- _How to complete this task_
Copy the data below verbatim, leaving no line out.
····················
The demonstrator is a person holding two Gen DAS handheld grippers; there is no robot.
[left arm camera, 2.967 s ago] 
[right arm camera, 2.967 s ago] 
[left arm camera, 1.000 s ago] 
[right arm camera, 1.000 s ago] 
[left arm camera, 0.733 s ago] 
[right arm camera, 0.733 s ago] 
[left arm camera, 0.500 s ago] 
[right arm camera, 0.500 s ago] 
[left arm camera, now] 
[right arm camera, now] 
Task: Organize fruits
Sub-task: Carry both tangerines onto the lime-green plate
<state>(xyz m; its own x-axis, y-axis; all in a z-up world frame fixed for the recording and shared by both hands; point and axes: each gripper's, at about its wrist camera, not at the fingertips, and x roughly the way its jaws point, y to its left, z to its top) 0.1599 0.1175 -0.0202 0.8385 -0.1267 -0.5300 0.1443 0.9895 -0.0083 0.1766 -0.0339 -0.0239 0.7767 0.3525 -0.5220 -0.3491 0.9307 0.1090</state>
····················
- _Answer space_
The demonstrator is a person holding two Gen DAS handheld grippers; there is no robot.
[left arm camera, 2.967 s ago] 
[right arm camera, 2.967 s ago] 
[left arm camera, 1.000 s ago] 
[right arm camera, 1.000 s ago] 
[left arm camera, 0.733 s ago] 
[right arm camera, 0.733 s ago] 
[left arm camera, 0.500 s ago] 
[right arm camera, 0.500 s ago] 
[left arm camera, now] 
[right arm camera, now] 
Task: Organize fruits
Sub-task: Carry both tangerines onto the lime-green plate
<state>(xyz m; its own x-axis, y-axis; all in a z-up world frame fixed for the recording and shared by both hands; point and axes: each gripper's, at about its wrist camera, not at the fingertips, and x roughly the way its jaws point, y to its left, z to its top) 0.1599 0.1175 -0.0202 0.8385 -0.1267 -0.5300 0.1443 0.9895 -0.0083 0.1766 -0.0339 -0.0239 0.7767 0.3525 -0.5220 -0.3491 0.9307 0.1090</state>

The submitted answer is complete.